# OpenAI’s Math Claim, Cohere’s Open Model, and Europe’s Sovereign AI Push

*By AI News Digest • May 21, 2026*

The day’s dominant story was OpenAI’s claim that a general-purpose model solved a long-open Erdős problem in geometry. Elsewhere, Cohere open-sourced Command A+, SAP and Mistral pushed a sovereign European enterprise stack, DeepMind shipped more concrete science tooling, and pressure kept building for stronger agent evaluation.

## OpenAI’s math claim led the day

### OpenAI says a general-purpose model solved a long-open Erdős problem

**OpenAI** said one of its models solved the planar unit distance problem, an open question posed by Paul Erdős in 1946, by finding a new family of constructions that outperformed the long-assumed square-grid-like approach [^1]. The company described it as the first time AI has autonomously solved a prominent open problem central to a field of mathematics, and said the proof came from a general-purpose reasoning model rather than a system built specifically for this task [^1][^2]. Sam Altman separately called it "a kinda big milestone" [^3].

*Why it matters:* If borne out, this would be a notable step from AI-assisted math toward AI-generated mathematical discovery: the reported result did not just optimize within the accepted picture, but replaced it with a better family of constructions [^1]. OpenAI framed it as evidence that models are getting better at sustaining long chains of reasoning that could also help in biology, physics, engineering, and medicine—while stressing that human judgment still determines which problems matter and how results are interpreted [^4].

> "AI can help search, suggest, and verify.

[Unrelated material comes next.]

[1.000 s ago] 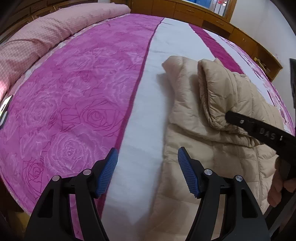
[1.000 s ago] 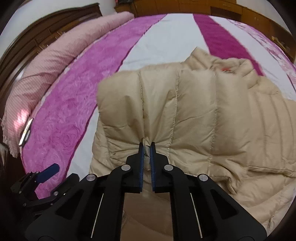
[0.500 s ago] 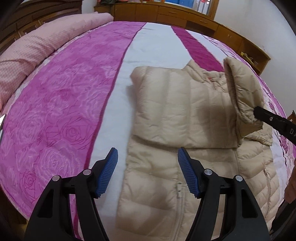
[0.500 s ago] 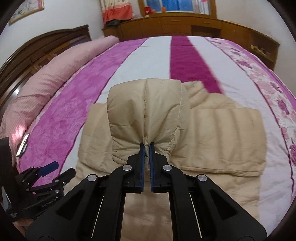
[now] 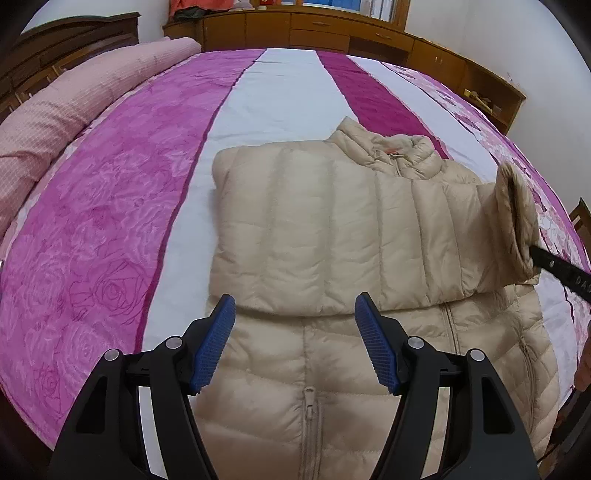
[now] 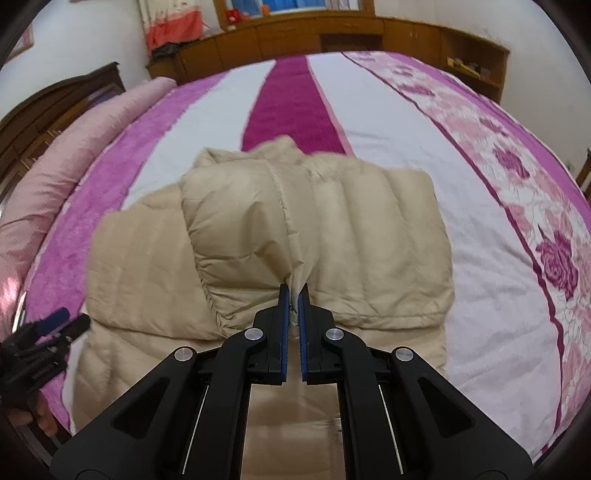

People choose the problems that matter, interpret the results, and decide what questions to pursue next." [^4]

A caution came quickly: Gary Marcus argued that outsiders still do not know how the new model works, how it was trained, what it costs, or how it performs on other tasks, and said judgment should wait for more facts [^5][^6].

## Open models and enterprise deployment strategies kept diverging

### Cohere open-sourced **Command A+** and leaned into efficient deployment

**Cohere** introduced **Command A+**, calling it its most powerful LLM yet, optimized to run on minimal hardware and released open source under Apache 2.0—its first fully open-source Apache 2 model [^7][^8][^9]. Discussion around the release highlighted a parallel block design that, per the cited tech report excerpt, keeps equivalent performance while improving throughput versus a vanilla transformer block [^10].

*Why it matters:* In separate commentary, Aidan Gomez argued that Chinese open-source models are matching or nearly matching U.S. frontier benchmarks at far lower cost, and that Western labs’ pricing power will increasingly concentrate in regulated sectors that require secure, democratically aligned deployment [^11].

### SAP and Mistral sharpened the European sovereignty pitch

**SAP** launched a new **Business AI platform** and **Autonomous Suite** spanning finance, supply chain, HCM, and industry AI [^12]. SAP also said **Mistral AI’s** full platform is now generally available in SAP’s sovereign European environment, with agents already live for public tender management and complex finance workflows under EU regulation [^12].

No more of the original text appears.